“Step by step; methodically.” Kappa 03:22, 6 February 2007 (UTC)
I wonder if this has anything to do with “Gradatim Ferociter”, the slogan of Blue Origin (the company that’s supposedly going to start running consumer space flights? The Latin checks out, but I don’t know if it’s really a part of English. Although, I imagine Doremítzwr will come up with three quotes as quickly as you can say, “gradatim”. Atelaes 03:36, 6 February 2007 (UTC)
There are very many hits on Google books, but almost all are Latin texts. The few in English are just translating the word for apothecaries or students. e.g. from “Dictionary of Latin Synonymes: For the Use of Schools and Private Students” — Gradatim, step by step, and gradually, signifies slowly one thing or act after the other, in measured points of rest or stops. SemperBlotto 11:34, 6 February 2007 (UTC)

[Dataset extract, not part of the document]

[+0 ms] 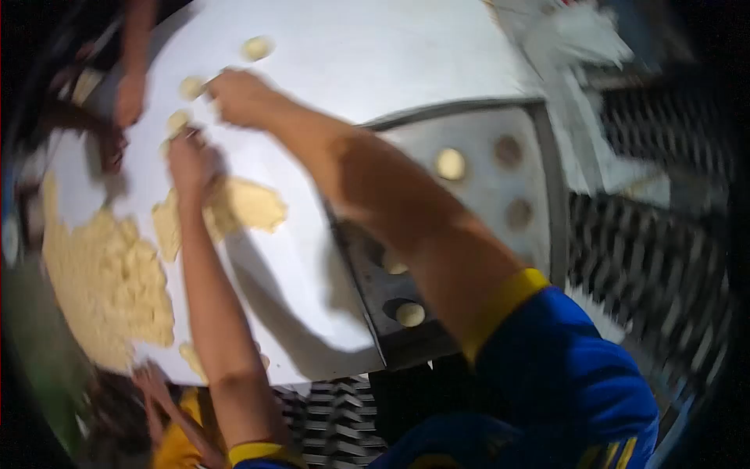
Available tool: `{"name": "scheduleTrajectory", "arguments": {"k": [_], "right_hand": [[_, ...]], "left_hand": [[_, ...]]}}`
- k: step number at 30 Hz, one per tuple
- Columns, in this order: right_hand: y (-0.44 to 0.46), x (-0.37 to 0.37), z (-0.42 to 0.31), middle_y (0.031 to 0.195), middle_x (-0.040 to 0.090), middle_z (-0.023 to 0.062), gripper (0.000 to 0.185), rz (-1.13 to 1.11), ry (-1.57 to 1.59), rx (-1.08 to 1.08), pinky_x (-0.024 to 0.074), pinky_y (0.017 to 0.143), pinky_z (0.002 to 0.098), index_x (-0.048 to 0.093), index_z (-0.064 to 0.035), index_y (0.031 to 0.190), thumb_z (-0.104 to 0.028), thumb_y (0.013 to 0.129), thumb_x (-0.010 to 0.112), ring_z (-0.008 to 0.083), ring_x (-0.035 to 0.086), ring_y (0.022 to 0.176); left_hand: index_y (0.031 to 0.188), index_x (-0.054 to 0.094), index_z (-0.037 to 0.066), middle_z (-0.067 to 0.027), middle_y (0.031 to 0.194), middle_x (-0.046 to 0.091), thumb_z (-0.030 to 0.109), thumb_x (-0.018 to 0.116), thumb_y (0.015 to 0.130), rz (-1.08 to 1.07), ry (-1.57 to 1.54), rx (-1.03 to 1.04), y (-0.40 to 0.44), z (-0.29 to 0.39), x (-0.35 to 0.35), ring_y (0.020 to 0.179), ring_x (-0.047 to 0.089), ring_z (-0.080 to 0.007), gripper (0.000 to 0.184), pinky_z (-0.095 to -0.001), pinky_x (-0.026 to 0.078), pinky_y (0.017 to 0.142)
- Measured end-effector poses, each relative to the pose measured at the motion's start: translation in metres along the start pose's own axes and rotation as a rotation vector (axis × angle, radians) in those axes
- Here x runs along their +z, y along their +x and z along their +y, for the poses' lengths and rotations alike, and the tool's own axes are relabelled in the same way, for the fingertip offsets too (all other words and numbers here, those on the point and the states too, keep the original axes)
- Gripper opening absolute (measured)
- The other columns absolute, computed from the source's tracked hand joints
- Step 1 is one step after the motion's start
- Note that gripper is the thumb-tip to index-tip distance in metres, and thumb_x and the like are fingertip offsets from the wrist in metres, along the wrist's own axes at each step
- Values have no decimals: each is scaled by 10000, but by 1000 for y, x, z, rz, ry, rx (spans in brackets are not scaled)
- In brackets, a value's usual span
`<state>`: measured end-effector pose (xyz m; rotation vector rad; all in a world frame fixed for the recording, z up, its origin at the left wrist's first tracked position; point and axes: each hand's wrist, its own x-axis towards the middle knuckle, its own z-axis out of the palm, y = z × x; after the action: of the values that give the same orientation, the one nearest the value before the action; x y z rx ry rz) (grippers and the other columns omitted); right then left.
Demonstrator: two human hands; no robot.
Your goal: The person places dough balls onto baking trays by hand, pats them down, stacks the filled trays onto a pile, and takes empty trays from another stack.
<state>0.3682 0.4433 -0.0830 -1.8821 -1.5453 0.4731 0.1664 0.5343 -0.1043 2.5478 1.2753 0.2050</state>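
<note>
Both my hands reach over a white table (pixel 289 168), somewhat blurred by motion. My left hand (pixel 192 162) has its fingers curled in at a pale dough round (pixel 179 120), beside a torn sheet of rolled dough (pixel 246 205). Farther up, my right hand (pixel 238 98) is closed, its fingertips pinching the edge of another dough round (pixel 191 87). A third dough round, blurred, lies above it on the table. Under my right forearm is a dark-rimmed metal baking tray (pixel 469 129), with several dough rounds on it, one near its middle (pixel 451 164).
A large rough sheet of dough (pixel 109 289) covers the table's left side. Another person's hand (pixel 130 100) hangs at the upper left edge. A person in yellow (pixel 183 430) has hands at the lower left edge. Dark patterned matting (pixel 656 266) lies at right.
</note>
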Motion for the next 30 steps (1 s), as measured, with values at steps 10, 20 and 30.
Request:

Thanks for the vote of confidence, but it took me a little longer than <1 second to verify gradatim! ☺ I found an excellent citation from the 1650s — which means that 350 years separate the oldest and newest quotations! I also decided to add a poem of the title “Gradatim”, to add a little colour (well, you know what I mean) to the entry. It took a while to get the indentation right! Enjoy. † Raifʻhār Doremítzwr 19:35, 6 February 2007 (UTC)

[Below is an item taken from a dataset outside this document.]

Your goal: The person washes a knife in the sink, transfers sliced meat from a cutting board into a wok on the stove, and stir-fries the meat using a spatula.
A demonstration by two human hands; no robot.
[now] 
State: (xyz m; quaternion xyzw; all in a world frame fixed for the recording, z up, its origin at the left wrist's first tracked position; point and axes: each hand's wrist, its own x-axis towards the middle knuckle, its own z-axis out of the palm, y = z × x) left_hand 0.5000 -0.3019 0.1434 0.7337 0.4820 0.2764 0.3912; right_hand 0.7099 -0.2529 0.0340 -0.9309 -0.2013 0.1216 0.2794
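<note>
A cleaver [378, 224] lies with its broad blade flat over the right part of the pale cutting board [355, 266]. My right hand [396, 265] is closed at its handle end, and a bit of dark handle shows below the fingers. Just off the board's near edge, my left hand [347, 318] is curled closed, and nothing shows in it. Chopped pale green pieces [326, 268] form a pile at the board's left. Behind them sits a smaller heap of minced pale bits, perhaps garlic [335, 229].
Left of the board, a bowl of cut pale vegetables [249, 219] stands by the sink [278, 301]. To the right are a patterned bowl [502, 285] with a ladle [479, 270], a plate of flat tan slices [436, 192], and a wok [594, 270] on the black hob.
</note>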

Well, if anyone is going to put insanely obscure words into Wiktionary, I’m glad it’s you, Doremitzwr, who is so persistent in finding sources. I killed the poem, as beatiful as it was, as such a thing does not belong in a dictionary. If you like, I think it would be highly appropriate for Wikisource, as I have to imagine it’s out of copyright, the author having kicked it in 1881. I also added the Latin, as the more common usage (even in English, oddly) seems to be the Latin usage. Atelaes 21:00, 6 February 2007 (UTC)
Umm citation #2 appears to be someone discussing (Isaac Newton’s?) Latin , not using the term in English, and #3 appears to be discussing some German (?) music terminology… . However that poem might be worth counting as a citation — don’t need all of it. Kappa 01:13, 7 February 2007 (UTC)

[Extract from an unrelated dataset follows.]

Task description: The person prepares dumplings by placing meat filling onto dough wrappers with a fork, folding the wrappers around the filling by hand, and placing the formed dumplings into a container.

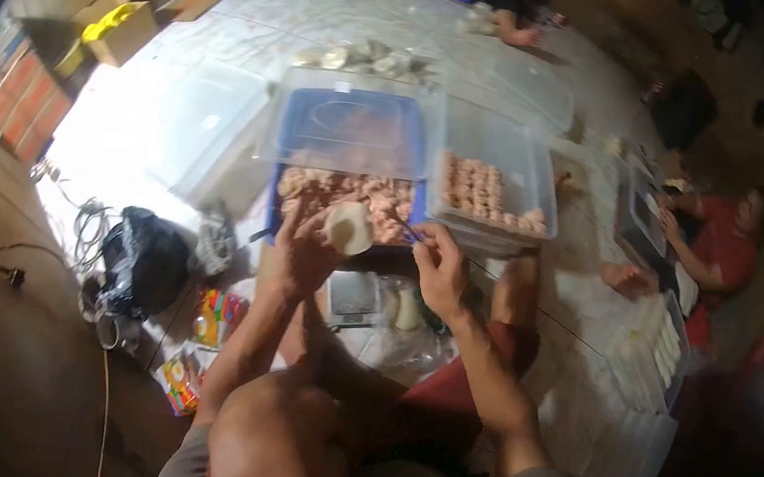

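My left hand (306,253) holds a round, pale dough wrapper (350,228) up in front of a blue tub (421,196). Chunky pinkish minced filling (350,189) fills the tub's near part, and a translucent lid (352,130) covers the far part. In my closed right hand (442,270) is a thin utensil with a blue handle (408,232); its tip reaches toward the filling and its exact kind is unclear. To the right of the tub, a clear plastic box (499,218) holds rows of small pinkish filled pieces (472,185).
Below the tub lie a small scale (354,297) and plastic bags (412,345). On the left are a black bag (146,257) and colourful packets (218,317). A person in red (722,247) sits at the right, near a clear bin (659,354) of pale stacks.
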### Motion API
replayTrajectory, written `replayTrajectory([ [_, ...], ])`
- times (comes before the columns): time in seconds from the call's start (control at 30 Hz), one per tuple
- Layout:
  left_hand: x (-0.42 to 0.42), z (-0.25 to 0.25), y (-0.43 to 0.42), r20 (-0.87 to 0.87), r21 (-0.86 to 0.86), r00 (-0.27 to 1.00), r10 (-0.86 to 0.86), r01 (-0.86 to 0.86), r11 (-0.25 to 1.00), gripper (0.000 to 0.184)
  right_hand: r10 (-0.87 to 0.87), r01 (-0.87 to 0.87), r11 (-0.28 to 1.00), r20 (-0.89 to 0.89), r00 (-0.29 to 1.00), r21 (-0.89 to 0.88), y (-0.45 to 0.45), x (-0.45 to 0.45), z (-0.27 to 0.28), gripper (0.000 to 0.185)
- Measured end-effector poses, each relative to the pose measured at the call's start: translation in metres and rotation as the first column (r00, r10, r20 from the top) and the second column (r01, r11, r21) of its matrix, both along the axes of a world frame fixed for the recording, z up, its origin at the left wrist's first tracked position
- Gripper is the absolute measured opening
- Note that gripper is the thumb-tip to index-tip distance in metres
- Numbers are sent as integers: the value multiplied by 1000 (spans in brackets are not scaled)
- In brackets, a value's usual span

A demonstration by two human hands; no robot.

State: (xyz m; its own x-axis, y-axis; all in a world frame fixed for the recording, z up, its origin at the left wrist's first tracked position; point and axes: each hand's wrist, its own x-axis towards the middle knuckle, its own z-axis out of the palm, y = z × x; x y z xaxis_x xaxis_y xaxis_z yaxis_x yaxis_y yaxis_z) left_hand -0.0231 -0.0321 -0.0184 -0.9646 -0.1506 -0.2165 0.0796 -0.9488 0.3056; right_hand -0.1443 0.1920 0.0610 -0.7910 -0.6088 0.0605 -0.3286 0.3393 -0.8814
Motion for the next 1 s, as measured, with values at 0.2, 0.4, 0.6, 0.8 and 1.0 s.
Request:
replayTrajectory([
  [0.2, -7, 56, 38, -108, -26, 974, 199, -203, 979, 77, -6, -74, 968, -319, 948, -238, -22, 35, -56, 22],
  [0.4, -11, 39, 30, -58, 31, 981, 186, -184, 982, 91, 216, -212, 976, -372, 903, 53, -15, 42, -54, 27],
  [0.6, 0, 15, 26, 108, 162, 955, 277, -292, 943, 87, 383, -304, 922, -467, 797, 239, 19, 21, -28, 34],
  [0.8, 15, 0, 39, 50, 255, 990, -133, 116, 960, 91, 484, -423, 875, -493, 723, 237, 27, 11, -24, 31],
  [1.0, 22, -12, 46, -7, 244, 967, -254, 248, 937, 97, 569, -399, 818, -488, 662, 413, 28, 14, 8, 32],
])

Thank you very much, Atelaes, for the kind compliment. Fair enough in re the deletion of the poem; it can now be found here.
Unfortunately, Kappa, I do not know the date of the poem, but I’ll look again — I at least know that it was written in the 18th century. As for the requisite third citation, I will be more careful in my selection thereof. Gradatim is a rather difficult word to verify! † Raifʻhār Doremítzwr 02:12, 7 February 2007 (UTC)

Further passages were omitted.